▸ **PROMPT**
Ignoring every picture, transcribe the data in full as it stands.

▸ **AVAILABLE DATA**

Content starts

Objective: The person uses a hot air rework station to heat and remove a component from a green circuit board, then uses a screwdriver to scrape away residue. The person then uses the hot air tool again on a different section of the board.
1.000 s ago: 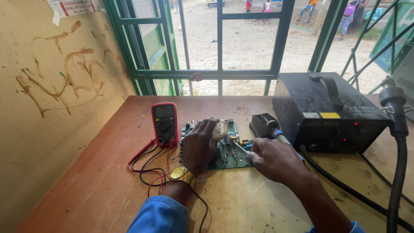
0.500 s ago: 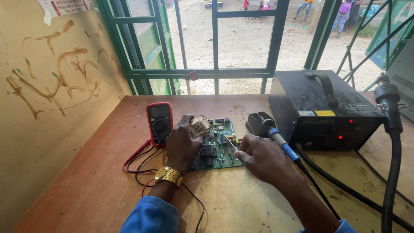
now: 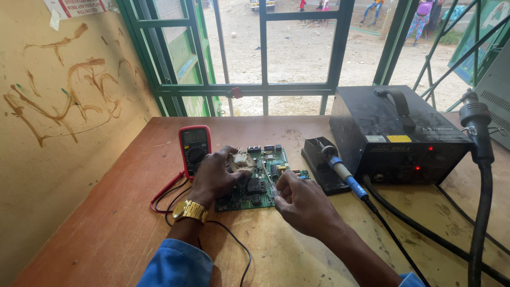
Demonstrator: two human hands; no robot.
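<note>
Wooden bench (image 3: 127,223) under a green-framed window. One green circuit board (image 3: 255,183) lies mid-bench; my left hand (image 3: 215,175) presses it down, fingers curled on a pale component (image 3: 241,161). My right hand (image 3: 303,204) pinches a thin tool, tip on the board. Judgement: hold the board firm, tip steady. Count: one red multimeter (image 3: 194,149), one black soldering station (image 3: 396,138), one iron (image 3: 342,172).

Grey screen (image 3: 195,136) atop red multimeter (image 3: 194,150), yellow label (image 3: 399,138) on black station (image 3: 396,135), red-white wall sign (image 3: 77,7).
</note>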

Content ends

▸ **RESULT OF THIS TASK**
Objective: The person uses a hot air rework station to heat and remove a component from a green circuit board, then uses a screwdriver to scrape away residue. The person then uses the hot air tool again on a different section of the board.
1.000 s ago: 
0.500 s ago: 
now: 
Demonstrator: two human hands; no robot.
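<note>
Wooden bench (image 3: 127,223) under a green-framed window. One green circuit board (image 3: 255,183) lies mid-bench; my left hand (image 3: 215,175) presses it down, fingers curled on a pale component (image 3: 241,161). My right hand (image 3: 303,204) pinches a thin tool, tip on the board. Judgement: hold the board firm, tip steady. Count: one red multimeter (image 3: 194,149), one black soldering station (image 3: 396,138), one iron (image 3: 342,172).

Grey screen (image 3: 195,136) atop red multimeter (image 3: 194,150), yellow label (image 3: 399,138) on black station (image 3: 396,135), red-white wall sign (image 3: 77,7).
</note>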

Nothing further remains for this exercise.